■ **WHAT THE TASK ASKS**
Whenever a line in the records below contains "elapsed", pick it out.

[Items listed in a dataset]
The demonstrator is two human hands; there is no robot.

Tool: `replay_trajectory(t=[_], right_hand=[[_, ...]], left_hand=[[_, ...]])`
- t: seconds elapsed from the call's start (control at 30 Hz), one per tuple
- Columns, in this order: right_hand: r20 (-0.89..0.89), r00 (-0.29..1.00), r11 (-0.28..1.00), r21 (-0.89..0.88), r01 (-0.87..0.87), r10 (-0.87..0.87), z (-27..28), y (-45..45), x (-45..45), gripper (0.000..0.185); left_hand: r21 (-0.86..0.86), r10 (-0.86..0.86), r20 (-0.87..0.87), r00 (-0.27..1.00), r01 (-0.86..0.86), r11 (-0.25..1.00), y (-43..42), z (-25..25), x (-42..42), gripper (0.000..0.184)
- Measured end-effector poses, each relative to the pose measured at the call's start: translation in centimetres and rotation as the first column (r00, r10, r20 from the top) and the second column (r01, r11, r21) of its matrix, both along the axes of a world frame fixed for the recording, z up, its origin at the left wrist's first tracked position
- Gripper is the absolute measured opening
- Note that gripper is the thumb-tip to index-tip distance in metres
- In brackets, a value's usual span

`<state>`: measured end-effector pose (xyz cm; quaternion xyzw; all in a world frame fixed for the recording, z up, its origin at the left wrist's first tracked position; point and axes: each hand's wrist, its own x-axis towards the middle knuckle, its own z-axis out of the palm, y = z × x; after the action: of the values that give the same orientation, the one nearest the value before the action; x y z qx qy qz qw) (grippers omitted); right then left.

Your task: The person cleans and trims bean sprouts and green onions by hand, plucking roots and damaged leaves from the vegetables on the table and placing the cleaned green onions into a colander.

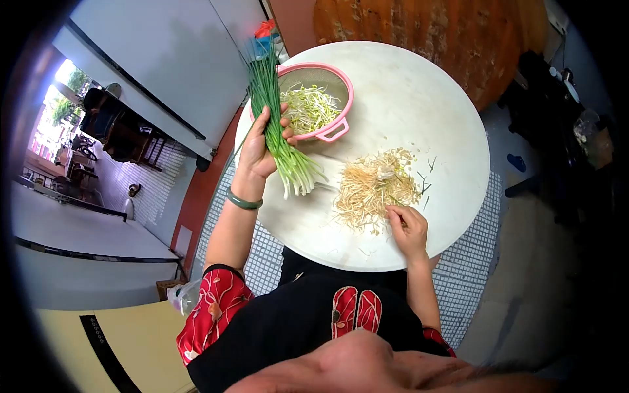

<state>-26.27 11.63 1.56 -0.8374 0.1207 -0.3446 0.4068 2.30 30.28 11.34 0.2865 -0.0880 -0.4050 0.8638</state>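
My left hand (256, 152) is wrapped around a bunch of thin spring onions (291, 162), their white root ends toward me and the long green tops pointing away. Just behind the bunch, a pink colander (348, 98) holds bean sprouts (312, 109) with pale stems and yellow-green heads. At the near edge of a pile of brownish root trimmings (373, 190), my right hand (409, 228) has its fingers pinched together. What they hold, if anything, is too small to make out. Short dark green scraps (427, 175) lie right of the pile.
Everything rests on a round white table (419, 92) in front of me. A large brown wooden round top (419, 33) leans beyond it. Red and blue items (265, 38) stand behind the colander. Dark furniture (547, 124) is at the right, and an open doorway (118, 137) at the left.
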Motion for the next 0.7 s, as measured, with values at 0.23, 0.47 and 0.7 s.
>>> replay_trajectory(t=[0.23,0.47,0.7], right_hand=[[-0.014,1.0,0.999,0.04,-0.008,0.008,-0.2,0.0,-0.2,0.009],[-0.012,1.0,0.999,0.052,-0.015,0.015,0.0,0.0,-0.3,0.008],[-0.024,1.0,0.996,0.09,-0.008,0.01,-0.4,-0.1,-0.4,0.008]], left_hand=[[0.124,-0.008,0.086,0.996,-0.002,0.992,0.1,0.1,0.5,0.035],[0.256,0.043,0.273,0.961,-0.116,0.96,0.0,1.4,1.1,0.036],[0.51,-0.168,0.761,0.626,-0.419,0.751,-1.8,4.4,5.9,0.035]])
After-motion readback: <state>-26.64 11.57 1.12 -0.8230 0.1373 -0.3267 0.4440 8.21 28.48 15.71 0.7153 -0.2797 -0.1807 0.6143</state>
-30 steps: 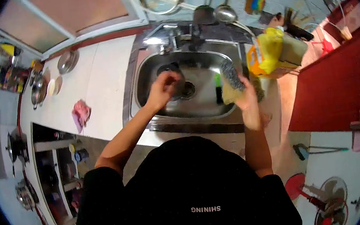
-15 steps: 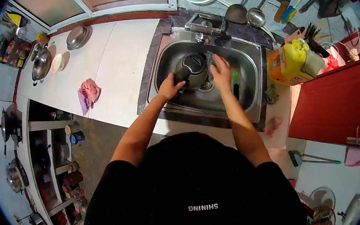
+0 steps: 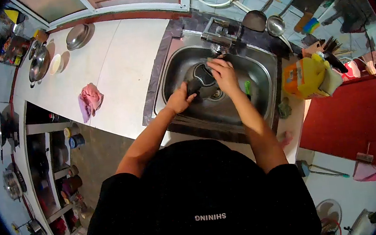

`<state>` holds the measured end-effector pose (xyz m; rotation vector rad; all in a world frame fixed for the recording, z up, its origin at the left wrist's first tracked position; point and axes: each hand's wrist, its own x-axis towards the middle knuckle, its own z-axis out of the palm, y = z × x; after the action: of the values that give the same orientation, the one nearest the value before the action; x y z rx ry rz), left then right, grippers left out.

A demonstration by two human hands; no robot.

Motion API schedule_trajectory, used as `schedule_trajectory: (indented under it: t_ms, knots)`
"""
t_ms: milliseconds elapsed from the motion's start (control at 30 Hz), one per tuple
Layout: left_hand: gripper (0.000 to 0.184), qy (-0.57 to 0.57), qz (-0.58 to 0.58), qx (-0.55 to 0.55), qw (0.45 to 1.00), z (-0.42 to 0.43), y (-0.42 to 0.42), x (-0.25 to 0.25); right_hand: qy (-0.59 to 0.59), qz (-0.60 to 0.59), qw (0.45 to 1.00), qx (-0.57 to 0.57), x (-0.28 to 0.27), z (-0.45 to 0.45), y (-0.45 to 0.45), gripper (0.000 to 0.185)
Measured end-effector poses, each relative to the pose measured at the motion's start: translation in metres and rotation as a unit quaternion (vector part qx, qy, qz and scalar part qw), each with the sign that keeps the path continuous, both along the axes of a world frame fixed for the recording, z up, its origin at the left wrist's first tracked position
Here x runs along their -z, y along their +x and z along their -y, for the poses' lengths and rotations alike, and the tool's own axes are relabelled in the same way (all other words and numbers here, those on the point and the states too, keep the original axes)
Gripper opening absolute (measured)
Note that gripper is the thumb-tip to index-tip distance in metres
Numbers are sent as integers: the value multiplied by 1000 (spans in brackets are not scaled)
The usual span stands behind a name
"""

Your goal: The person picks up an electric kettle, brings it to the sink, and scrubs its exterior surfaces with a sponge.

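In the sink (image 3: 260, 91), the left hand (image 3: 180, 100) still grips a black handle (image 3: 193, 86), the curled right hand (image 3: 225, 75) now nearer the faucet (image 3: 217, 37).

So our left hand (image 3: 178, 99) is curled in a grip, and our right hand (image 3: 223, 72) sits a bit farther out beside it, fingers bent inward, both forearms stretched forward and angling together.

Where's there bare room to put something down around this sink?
Best is the white counter between the pink cloth, the metal bowl and the sink's left edge. The right-hand strip is crowded by the yellow jug and green scrubber; left hand, right hand and dark item crowd the basin.
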<state>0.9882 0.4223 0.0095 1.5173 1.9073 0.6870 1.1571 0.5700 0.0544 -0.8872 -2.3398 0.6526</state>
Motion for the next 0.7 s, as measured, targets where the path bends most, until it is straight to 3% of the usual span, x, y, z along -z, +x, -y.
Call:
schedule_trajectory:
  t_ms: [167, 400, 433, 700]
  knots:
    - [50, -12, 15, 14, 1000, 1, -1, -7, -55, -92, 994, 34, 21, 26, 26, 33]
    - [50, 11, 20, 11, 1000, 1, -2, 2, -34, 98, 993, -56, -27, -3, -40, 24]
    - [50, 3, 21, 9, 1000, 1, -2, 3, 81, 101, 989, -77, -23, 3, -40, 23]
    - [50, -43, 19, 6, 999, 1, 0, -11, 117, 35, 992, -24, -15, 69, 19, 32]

■ **SOLUTION FOR THIS TASK**
- t: seconds elapsed from the call's start (control at 30 Hz), one per tuple
t_ms: milliseconds elapsed from the motion's start (control at 30 Hz), one per tuple

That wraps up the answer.